#### [Instructions for the task]
From the listing below, return every line with the string "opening" in it.

=======

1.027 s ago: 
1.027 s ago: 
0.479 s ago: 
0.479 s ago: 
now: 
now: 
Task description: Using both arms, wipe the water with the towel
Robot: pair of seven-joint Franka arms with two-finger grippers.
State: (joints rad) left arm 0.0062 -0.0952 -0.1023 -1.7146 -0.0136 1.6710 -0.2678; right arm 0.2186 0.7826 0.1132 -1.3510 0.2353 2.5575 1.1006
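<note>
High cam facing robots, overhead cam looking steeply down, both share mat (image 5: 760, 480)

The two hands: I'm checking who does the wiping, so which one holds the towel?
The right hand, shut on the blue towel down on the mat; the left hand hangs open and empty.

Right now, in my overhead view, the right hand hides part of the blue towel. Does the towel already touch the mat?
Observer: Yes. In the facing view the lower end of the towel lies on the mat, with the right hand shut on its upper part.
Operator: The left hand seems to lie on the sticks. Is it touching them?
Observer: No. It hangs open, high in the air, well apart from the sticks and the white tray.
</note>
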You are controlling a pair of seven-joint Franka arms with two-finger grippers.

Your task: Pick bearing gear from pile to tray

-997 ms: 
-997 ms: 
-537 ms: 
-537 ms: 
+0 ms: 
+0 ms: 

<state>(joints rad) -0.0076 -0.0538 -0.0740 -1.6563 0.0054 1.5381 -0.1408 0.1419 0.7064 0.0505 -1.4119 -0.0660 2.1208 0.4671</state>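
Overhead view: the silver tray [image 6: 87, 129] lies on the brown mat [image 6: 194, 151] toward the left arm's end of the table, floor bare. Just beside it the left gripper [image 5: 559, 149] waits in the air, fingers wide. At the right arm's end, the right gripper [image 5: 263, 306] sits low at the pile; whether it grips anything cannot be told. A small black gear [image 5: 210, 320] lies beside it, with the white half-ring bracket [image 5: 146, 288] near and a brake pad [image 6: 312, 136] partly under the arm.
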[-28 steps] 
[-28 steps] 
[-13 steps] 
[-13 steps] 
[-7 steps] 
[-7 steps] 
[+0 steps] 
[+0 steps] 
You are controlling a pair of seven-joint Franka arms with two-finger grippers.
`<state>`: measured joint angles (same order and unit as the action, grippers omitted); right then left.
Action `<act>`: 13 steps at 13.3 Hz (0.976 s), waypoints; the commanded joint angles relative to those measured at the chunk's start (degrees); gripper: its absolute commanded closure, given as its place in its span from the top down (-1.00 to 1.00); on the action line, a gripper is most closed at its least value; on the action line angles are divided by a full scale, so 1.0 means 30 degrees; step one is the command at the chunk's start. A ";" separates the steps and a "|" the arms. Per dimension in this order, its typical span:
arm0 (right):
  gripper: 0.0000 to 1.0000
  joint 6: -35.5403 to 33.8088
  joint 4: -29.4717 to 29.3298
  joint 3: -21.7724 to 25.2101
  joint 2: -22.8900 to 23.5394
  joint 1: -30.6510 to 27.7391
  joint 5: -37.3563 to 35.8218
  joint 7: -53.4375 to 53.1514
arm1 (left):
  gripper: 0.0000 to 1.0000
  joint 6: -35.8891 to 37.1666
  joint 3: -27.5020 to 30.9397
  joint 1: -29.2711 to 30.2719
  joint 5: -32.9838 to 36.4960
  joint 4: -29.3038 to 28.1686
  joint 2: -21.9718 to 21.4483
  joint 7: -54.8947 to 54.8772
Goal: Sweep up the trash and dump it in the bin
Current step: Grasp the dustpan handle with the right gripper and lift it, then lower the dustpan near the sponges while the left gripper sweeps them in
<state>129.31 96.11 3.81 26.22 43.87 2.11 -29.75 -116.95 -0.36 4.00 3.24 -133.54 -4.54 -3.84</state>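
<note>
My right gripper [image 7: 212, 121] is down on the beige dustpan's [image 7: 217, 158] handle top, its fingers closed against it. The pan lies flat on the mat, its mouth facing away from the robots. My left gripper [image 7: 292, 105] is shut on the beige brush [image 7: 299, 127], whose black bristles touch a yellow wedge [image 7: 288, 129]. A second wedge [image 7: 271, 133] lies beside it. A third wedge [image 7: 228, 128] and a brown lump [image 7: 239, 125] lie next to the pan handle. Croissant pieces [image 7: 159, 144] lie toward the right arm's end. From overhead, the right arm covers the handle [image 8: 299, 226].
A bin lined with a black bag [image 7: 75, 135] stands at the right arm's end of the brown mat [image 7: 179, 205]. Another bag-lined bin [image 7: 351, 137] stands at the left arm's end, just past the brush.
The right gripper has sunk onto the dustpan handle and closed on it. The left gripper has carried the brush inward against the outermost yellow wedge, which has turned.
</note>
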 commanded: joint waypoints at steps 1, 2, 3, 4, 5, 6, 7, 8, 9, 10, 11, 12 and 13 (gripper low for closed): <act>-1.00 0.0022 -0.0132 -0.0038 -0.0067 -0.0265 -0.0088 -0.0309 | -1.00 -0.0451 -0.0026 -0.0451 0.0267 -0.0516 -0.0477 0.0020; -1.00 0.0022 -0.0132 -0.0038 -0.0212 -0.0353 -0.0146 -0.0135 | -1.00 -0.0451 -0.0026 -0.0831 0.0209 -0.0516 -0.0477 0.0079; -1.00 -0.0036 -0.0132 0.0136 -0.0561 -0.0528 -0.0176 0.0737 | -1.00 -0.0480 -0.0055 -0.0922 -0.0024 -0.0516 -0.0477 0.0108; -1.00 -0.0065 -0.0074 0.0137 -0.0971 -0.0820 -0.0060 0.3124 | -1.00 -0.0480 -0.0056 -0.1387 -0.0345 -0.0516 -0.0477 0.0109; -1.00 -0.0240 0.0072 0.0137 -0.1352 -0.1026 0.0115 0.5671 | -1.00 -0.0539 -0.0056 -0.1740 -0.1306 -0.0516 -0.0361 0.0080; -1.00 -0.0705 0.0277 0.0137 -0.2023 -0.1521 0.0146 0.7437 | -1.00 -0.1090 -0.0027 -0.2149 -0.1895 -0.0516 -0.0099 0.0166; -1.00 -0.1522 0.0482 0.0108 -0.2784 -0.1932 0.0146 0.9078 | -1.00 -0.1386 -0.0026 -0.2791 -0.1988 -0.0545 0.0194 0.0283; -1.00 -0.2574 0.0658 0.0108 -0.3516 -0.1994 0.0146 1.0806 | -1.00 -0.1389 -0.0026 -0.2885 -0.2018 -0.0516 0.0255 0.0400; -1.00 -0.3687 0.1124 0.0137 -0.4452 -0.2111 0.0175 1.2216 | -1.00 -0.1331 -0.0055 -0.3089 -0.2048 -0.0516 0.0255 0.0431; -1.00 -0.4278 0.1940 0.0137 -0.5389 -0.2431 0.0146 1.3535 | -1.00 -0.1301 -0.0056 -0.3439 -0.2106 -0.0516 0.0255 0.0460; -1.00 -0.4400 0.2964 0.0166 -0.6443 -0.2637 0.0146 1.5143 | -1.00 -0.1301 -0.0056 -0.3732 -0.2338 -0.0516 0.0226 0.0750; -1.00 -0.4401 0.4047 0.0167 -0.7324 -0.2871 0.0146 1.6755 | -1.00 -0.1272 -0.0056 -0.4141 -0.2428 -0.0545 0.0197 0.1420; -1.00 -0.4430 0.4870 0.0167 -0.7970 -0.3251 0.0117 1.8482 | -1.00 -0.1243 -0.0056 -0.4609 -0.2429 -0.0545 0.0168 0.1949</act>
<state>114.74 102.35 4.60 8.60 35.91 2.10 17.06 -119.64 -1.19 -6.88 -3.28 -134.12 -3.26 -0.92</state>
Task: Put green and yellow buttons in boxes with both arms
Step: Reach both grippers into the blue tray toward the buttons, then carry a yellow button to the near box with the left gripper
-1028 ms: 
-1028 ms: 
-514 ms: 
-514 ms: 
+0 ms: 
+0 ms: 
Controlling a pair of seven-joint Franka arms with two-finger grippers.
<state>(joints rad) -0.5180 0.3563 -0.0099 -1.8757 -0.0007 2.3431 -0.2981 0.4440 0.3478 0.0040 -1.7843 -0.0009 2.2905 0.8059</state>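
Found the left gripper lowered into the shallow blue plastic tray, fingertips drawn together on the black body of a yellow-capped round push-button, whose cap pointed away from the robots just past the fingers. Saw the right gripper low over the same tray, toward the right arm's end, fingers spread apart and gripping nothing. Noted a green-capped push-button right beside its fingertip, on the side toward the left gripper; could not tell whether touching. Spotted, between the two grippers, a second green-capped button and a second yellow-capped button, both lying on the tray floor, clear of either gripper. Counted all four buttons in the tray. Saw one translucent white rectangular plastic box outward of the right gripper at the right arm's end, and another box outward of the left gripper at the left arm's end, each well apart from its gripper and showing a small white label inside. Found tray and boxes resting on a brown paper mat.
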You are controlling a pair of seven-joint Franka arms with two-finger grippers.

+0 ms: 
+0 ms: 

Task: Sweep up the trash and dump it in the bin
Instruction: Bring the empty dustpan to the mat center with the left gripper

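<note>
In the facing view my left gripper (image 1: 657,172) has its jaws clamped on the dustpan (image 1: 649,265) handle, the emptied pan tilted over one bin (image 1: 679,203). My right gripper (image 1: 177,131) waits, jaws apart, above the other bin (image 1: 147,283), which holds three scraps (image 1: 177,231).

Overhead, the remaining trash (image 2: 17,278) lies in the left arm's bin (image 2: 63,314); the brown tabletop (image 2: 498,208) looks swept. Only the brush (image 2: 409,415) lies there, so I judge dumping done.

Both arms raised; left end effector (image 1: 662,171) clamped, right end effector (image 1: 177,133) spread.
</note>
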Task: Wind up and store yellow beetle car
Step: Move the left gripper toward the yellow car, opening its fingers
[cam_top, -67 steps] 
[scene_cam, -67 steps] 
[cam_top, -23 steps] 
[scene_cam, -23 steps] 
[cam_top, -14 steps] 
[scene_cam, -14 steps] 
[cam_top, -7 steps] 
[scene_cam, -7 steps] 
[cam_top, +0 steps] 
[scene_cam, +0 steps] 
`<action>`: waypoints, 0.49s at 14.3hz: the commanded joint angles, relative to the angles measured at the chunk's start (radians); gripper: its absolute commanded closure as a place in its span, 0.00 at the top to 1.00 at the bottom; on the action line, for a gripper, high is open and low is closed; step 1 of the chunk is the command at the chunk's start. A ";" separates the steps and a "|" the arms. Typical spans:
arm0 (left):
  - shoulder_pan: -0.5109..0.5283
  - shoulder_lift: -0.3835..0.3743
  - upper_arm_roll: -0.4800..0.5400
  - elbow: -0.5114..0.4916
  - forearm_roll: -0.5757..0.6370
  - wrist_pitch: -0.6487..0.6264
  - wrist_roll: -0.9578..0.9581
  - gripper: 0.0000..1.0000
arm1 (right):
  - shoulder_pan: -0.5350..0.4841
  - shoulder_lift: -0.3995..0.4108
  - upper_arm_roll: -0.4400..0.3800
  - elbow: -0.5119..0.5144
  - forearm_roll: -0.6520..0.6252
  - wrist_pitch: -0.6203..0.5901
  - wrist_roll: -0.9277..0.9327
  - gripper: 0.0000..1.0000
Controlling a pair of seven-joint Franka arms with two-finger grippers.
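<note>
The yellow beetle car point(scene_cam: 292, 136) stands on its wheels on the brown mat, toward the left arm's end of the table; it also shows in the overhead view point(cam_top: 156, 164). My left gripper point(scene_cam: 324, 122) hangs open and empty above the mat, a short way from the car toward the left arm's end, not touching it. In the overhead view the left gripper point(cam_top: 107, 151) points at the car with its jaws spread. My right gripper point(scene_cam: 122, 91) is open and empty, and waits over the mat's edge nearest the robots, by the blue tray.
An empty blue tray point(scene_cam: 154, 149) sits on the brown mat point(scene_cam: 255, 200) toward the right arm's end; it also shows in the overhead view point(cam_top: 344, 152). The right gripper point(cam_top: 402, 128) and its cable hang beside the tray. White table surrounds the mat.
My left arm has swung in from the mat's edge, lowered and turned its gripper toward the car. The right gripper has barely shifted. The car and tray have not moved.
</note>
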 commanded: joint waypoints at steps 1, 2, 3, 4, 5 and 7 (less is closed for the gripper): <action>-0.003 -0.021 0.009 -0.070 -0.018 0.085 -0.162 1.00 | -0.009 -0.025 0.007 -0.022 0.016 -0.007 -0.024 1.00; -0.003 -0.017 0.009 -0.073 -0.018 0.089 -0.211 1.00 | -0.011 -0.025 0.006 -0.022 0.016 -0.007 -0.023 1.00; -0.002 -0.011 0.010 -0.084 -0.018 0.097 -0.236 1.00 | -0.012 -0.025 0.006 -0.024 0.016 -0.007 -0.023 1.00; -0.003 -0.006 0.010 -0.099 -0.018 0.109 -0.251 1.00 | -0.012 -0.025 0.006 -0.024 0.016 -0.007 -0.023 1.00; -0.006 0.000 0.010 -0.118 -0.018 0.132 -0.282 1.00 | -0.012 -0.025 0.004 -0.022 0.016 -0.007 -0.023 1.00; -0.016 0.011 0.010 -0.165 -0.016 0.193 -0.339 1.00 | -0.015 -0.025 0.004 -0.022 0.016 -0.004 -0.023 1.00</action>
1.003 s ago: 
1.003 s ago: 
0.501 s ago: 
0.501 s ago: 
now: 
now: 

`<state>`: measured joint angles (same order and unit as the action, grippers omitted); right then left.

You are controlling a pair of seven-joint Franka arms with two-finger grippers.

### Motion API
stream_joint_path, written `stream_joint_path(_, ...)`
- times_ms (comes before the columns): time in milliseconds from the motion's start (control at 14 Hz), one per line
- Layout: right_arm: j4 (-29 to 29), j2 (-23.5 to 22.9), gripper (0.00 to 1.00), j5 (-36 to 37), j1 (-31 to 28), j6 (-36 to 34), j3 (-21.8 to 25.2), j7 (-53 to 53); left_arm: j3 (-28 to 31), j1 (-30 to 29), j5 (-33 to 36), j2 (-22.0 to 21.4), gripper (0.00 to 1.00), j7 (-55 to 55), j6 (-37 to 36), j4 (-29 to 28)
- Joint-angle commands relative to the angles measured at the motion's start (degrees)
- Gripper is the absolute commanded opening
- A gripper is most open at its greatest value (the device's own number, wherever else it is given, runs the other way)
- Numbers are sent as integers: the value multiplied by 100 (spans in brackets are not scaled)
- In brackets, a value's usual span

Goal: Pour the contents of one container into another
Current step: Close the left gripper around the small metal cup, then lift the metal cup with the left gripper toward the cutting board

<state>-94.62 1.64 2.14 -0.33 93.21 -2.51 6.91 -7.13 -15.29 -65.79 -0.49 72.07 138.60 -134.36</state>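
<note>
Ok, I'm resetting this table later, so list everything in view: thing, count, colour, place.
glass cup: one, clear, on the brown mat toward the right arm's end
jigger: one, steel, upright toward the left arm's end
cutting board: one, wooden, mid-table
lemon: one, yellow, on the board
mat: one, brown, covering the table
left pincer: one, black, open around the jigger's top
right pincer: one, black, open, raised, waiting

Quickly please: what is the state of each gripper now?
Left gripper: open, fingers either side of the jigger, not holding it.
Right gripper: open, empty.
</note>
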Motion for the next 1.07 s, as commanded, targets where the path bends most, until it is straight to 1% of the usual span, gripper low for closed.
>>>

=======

#### [Result of the task]
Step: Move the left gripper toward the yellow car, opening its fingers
- Gripper is the absolute commanded opening

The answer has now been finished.